(Data for review begins)

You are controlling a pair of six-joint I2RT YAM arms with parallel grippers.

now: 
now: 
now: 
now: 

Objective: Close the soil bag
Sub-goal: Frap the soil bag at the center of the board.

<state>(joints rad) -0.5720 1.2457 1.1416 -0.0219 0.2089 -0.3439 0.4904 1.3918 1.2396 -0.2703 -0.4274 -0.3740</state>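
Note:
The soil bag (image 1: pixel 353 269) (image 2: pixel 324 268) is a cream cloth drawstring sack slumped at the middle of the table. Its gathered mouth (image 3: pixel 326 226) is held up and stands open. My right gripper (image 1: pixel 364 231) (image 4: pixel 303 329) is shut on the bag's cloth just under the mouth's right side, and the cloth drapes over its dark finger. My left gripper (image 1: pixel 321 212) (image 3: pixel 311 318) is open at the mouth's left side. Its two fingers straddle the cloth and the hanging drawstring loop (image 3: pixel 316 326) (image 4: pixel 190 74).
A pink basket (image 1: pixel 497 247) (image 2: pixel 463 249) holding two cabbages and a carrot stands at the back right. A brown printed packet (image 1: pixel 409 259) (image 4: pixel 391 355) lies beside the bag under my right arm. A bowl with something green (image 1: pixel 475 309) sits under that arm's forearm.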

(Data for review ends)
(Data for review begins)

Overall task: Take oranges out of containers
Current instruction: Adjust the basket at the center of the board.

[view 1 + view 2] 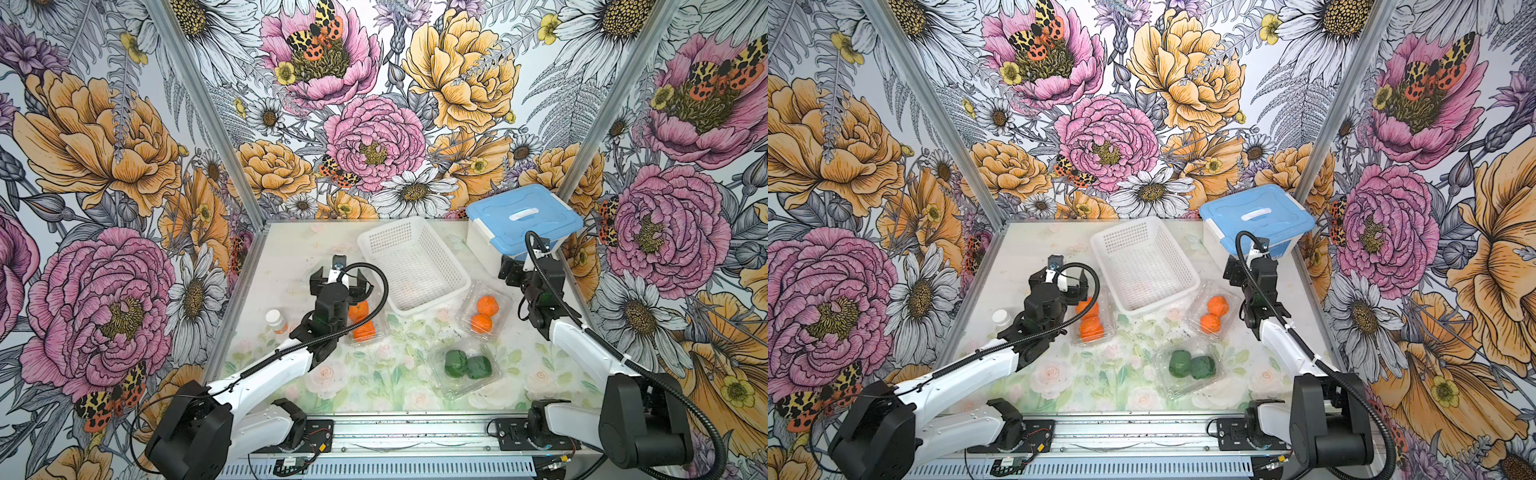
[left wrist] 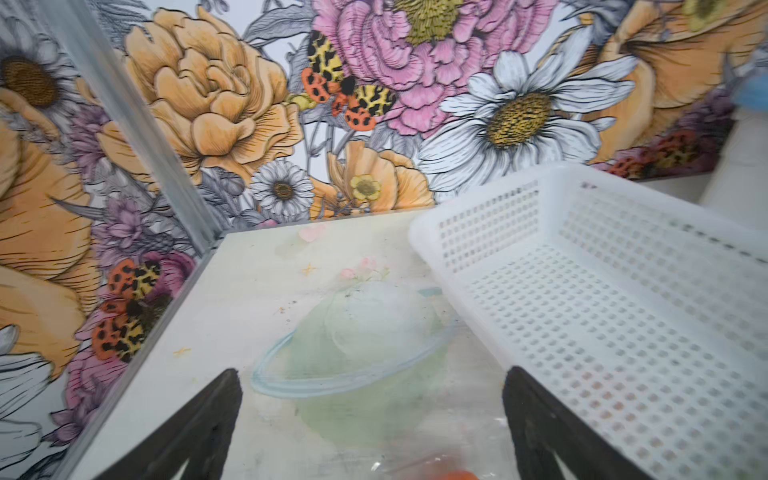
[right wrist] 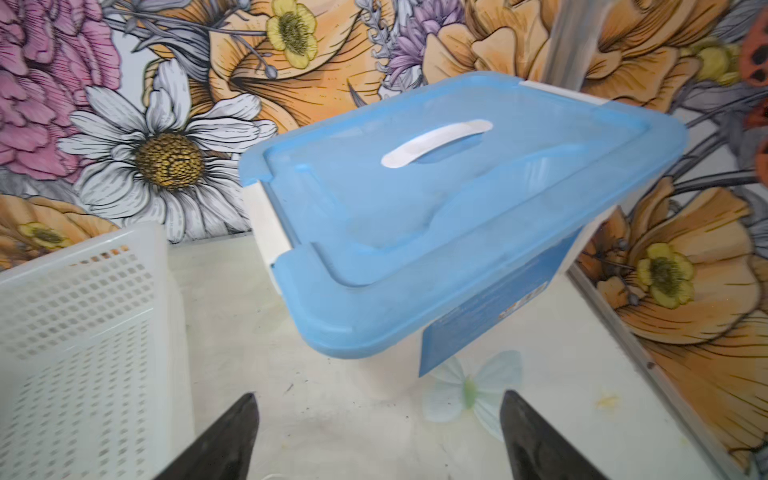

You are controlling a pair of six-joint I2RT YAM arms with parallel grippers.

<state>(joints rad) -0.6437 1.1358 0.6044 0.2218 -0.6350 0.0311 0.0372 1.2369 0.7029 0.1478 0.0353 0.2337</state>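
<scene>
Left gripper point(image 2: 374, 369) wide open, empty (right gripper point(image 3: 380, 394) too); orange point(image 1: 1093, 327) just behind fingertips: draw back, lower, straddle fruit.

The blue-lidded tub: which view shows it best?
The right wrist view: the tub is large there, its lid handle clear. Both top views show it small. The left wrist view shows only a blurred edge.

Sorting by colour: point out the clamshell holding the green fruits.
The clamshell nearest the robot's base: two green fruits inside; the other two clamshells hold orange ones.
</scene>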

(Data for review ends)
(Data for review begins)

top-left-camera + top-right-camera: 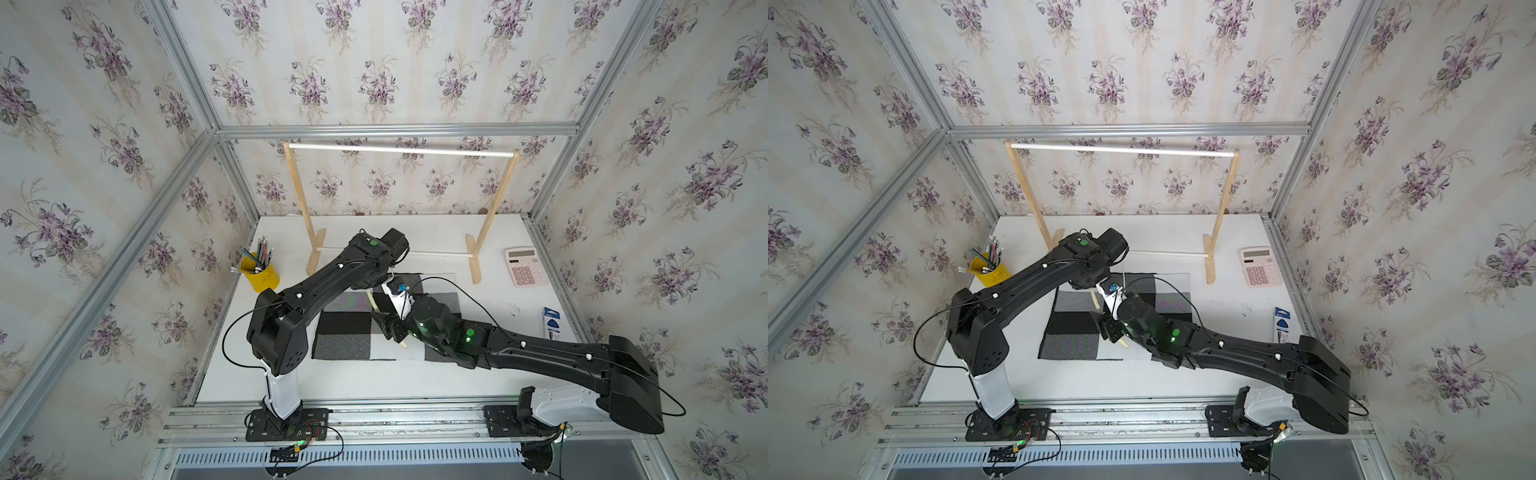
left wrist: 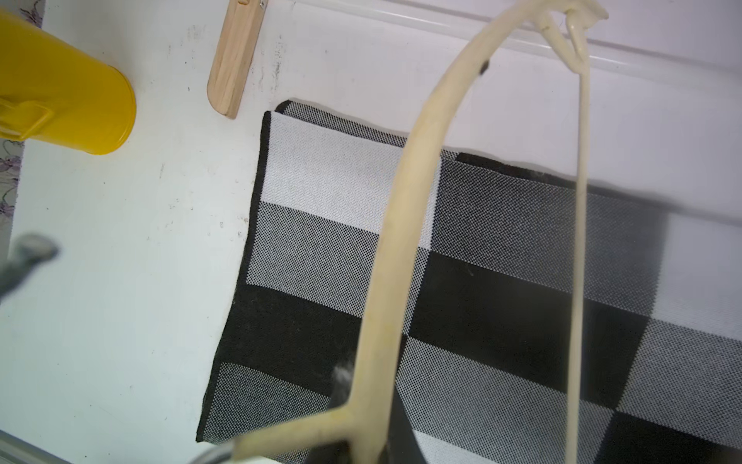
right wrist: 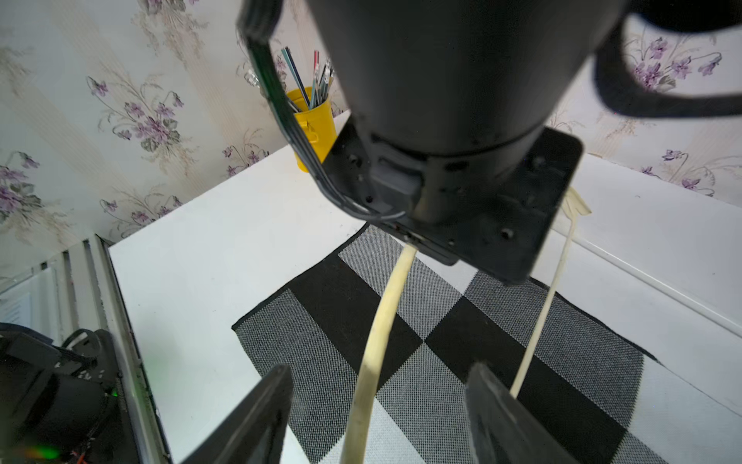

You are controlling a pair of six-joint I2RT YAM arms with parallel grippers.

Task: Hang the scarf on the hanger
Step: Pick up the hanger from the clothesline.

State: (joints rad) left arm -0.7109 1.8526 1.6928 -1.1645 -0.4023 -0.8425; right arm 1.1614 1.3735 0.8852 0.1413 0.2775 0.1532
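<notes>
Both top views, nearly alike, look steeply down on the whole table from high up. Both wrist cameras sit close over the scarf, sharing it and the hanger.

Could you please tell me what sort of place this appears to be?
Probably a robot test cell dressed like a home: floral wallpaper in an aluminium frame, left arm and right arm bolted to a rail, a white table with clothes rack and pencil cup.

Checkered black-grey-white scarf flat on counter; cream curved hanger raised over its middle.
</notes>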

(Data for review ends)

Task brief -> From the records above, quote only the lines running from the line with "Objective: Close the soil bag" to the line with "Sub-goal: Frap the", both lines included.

Written reply ->
Objective: Close the soil bag
Sub-goal: Frap the soil bag at the center of the board.

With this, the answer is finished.